“Al tercer día resucitó de entre los muertos”. La contemplación de Jesús vivo y lleno de gloria, después de su muerte en la cruz, transformó la tristeza y la decepción de los apóstoles, de las mujeres y de los primeros discípulos, en alegría y paz. Desde entonces, los cristianos de todos los tiempos confesamos que la resurrección de Jesús es el fundamento y centro de nuestra fe, pues si Cristo no hubiera resucitado, la fe, la predicación de la Iglesia y la celebración de los sacramentos carecerían de sentido.
Ahora bien, como nos recuerda el papa Francisco, la resurrección no es solo un acontecimiento histórico para recordar y celebrar en determinados momentos. Mediante la acción del Espíritu Santo, la Iglesia actualiza sacramentalmente la muerte y resurrección del Señor, anuncia su salvación a todos los hombres de todos los tiempos y proclama la llegada de un tiempo nuevo, que el Resucitado nos invita a vivir con Él.
Este encuentro con Jesucristo resucitado, que se hace especialmente presente en su palabra, en los sacramentos y en los hermanos más necesitados, abre un horizonte nuevo a la existencia humana, pues nos impulsa a salir de nosotros mismos y de nuestros egoísmos para abrir el corazón a la entrega de la propia vida a los hermanos, siguiendo las huellas del Señor. El que quiera seguir al Maestro debe estar dispuesto a perder la vida, haciéndolo todo como donación a sus semejantes desde el amor.

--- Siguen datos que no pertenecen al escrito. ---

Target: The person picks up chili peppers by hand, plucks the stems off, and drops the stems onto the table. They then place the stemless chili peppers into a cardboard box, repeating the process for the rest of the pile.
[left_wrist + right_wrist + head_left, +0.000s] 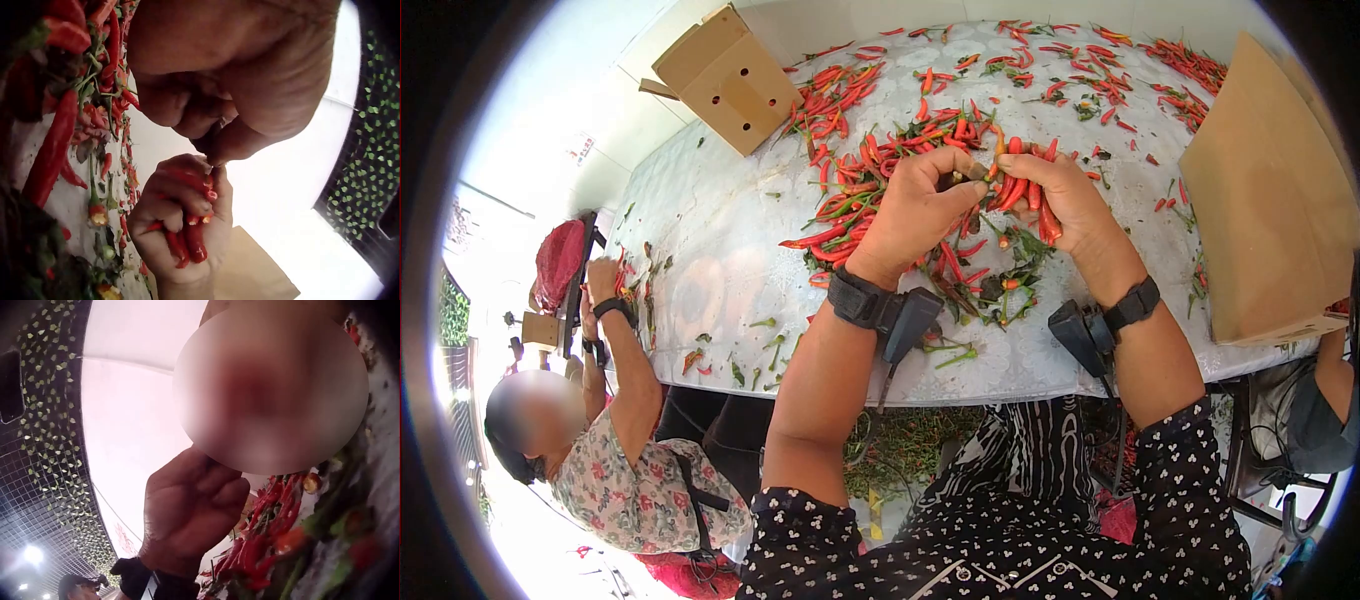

Para acompañarnos en la salida al encuentro de los hermanos, el Resucitado nos concede su paz. La paz que regaló a los primeros discípulos, la regala hoy a todos los hombres. En medio de las incomprensiones y dificultades para el ejercicio de la misión, en medio de tantas palabras huecas y vacías, que nos aturden cada día, hemos de percibir la voz del Señor resucitado que nos dice: “No temas”, “Mi paz os dejo, mi paz os doy”, “Yo estoy con vosotros todos los días hasta el fin de los tiempos”.
Además de la paz, el encuentro con el Resucitado, tiene que colmarnos también de alegría y felicidad. Pero no podemos confundir la alegría vacía, externa y superficial, con la felicidad que es el mismo Jesús. Cuando entramos en contacto con la carne sufriente de nuestros hermanos, la alegría vacía desaparece pero permanece, sin embargo, la felicidad, que es el mismo Jesús, cuya amistad es inquebrantable.
La fe en el Resucitado y la donación de la vida a nuestros semejantes nos abren a la esperanza de nuestra participación plena en la vida eterna. Jesús, ante las palabras de Pedro, reconociendo que tanto él como los demás apóstoles lo habían dejado todo para seguirle, le dirá: “Quien deje casa, o hermanos o hermanas, o madre o padre, o hijos o tierras, por mí y por el Evangelio, recibirá ahora, en este tiempo, cien veces más…, y en la edad futura, vida eterna” (Mc 10, 29-30).
Con mi sincero afecto y bendición, feliz tiempo pascual.